▸ **WHAT YOU NEED TO DO**
Please copy each line below that contains the string "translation".

Dataset entries:
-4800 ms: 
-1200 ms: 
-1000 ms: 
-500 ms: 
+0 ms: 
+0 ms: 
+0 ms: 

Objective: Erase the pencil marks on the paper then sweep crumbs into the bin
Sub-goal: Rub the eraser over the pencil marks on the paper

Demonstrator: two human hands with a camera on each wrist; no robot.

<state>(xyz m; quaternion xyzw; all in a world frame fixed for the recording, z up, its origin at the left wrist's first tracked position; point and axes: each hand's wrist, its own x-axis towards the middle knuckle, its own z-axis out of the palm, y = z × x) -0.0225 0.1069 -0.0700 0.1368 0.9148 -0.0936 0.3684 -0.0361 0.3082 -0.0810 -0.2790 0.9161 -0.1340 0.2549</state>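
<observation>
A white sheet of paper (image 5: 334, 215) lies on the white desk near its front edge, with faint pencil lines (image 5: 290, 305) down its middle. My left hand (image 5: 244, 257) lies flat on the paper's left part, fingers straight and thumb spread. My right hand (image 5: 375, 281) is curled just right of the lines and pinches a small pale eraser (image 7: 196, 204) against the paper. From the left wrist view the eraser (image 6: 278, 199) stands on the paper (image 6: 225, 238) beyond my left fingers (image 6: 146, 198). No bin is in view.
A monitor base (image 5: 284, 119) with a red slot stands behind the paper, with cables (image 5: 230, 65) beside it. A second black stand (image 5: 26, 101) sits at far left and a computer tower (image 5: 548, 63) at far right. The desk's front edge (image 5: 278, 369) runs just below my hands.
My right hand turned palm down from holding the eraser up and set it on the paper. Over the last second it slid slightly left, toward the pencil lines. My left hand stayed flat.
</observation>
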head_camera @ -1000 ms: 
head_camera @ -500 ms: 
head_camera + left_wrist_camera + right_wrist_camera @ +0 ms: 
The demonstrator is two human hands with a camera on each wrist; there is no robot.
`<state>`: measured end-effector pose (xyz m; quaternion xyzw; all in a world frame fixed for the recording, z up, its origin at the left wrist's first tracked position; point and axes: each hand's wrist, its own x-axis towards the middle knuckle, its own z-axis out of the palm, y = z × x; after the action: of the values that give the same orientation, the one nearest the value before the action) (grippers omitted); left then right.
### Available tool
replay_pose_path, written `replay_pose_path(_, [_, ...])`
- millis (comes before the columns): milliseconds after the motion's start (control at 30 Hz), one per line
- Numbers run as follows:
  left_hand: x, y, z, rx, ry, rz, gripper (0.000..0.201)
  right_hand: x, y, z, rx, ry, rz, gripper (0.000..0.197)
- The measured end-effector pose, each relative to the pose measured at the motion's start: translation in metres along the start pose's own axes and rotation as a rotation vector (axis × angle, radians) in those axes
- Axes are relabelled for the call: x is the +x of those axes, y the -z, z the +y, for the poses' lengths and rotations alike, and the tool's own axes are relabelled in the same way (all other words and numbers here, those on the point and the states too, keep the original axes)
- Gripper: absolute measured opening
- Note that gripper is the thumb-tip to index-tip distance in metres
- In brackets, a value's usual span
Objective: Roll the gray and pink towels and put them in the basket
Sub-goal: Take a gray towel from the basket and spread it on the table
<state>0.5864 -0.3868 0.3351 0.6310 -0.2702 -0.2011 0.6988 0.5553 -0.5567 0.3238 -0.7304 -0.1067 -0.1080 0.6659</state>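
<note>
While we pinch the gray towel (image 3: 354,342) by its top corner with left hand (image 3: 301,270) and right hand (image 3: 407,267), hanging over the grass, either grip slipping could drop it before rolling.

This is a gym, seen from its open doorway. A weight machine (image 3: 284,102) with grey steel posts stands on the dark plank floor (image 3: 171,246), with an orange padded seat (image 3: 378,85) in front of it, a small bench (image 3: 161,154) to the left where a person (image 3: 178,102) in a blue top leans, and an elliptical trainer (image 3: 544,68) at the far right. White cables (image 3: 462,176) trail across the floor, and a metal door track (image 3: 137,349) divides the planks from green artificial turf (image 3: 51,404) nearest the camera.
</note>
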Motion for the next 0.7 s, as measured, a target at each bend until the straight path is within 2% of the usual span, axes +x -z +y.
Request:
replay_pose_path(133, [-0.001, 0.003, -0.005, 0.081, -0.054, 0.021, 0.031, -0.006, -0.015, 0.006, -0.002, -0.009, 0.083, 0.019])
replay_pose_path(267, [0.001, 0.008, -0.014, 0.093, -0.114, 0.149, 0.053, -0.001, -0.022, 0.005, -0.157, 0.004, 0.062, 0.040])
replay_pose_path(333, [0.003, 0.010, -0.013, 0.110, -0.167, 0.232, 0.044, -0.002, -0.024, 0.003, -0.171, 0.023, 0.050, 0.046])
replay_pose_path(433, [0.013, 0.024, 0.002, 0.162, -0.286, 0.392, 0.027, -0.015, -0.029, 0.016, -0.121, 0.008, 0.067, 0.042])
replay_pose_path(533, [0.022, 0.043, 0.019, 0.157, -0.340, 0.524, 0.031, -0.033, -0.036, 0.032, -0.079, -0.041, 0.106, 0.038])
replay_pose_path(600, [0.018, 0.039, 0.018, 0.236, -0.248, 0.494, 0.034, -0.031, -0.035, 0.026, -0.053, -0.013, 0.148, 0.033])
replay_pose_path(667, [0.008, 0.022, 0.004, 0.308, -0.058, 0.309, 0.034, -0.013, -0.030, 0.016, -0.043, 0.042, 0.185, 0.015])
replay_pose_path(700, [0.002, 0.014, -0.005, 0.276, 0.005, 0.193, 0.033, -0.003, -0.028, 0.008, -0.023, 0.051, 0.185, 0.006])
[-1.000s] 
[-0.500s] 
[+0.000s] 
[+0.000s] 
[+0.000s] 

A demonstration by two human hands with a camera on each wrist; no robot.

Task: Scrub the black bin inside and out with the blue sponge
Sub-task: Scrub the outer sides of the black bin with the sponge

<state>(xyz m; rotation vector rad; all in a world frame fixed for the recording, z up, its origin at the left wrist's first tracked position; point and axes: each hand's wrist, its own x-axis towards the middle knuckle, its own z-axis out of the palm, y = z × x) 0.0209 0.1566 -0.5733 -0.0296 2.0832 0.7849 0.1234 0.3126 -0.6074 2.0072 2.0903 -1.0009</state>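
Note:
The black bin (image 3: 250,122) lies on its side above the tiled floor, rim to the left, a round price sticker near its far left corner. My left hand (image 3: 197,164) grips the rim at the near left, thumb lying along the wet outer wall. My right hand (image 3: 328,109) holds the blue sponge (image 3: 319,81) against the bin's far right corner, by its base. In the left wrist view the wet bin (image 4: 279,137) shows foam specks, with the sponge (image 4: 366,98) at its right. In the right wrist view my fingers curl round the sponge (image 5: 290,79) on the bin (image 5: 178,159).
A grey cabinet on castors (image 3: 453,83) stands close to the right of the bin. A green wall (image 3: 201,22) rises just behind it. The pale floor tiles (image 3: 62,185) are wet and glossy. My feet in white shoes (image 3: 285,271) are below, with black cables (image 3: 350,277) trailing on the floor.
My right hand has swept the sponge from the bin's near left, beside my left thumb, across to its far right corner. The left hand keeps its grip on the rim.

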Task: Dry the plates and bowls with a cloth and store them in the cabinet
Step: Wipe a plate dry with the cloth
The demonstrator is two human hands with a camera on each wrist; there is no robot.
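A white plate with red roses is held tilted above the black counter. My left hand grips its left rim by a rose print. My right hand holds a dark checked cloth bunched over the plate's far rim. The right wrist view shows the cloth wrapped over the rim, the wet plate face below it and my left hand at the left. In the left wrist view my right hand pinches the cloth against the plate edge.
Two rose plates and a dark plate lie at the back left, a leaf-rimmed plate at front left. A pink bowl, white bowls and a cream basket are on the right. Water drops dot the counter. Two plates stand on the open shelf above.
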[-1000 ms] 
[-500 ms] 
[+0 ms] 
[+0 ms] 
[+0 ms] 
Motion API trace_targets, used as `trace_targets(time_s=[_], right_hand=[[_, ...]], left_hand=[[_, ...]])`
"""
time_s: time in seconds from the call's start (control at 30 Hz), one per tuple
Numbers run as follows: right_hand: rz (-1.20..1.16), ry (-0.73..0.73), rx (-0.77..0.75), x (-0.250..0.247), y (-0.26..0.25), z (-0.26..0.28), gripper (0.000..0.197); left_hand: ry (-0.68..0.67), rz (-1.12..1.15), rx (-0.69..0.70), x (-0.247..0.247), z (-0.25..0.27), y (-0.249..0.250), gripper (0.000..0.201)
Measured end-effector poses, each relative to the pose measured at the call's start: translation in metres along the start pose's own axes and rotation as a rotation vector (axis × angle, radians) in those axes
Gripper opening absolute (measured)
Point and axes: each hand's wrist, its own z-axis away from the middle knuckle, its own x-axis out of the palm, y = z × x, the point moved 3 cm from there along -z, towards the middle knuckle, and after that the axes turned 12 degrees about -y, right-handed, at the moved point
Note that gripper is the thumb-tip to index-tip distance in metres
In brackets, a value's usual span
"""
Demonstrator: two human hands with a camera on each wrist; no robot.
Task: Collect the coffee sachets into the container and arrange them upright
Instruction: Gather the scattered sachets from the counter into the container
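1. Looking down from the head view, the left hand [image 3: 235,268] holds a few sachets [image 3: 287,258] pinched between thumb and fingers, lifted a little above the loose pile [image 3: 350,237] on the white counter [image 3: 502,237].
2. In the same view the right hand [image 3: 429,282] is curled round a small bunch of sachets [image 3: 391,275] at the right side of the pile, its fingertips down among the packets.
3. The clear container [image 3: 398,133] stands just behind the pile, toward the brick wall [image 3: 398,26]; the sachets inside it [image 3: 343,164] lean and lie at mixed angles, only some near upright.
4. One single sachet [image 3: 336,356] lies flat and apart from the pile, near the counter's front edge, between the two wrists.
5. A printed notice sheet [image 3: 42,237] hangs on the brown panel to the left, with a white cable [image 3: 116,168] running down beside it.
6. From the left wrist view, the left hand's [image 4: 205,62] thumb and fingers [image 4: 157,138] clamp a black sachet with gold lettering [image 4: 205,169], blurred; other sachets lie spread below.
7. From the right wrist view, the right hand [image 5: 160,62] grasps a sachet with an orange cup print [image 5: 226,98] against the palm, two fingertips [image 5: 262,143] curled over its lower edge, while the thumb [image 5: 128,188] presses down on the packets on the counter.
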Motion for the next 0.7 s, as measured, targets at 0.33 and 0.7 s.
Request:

▸ **EXERCISE SOLUTION**
- The measured end-effector pose, each relative to the pose measured at the motion's start: translation in metres along the start pose's own axes and rotation as a rotation vector (axis × angle, radians) in those axes
Measured end-effector poses, each relative to the pose measured at the call's start: translation in metres along the start pose's own axes and rotation as a rotation vector (axis × angle, radians) in those axes

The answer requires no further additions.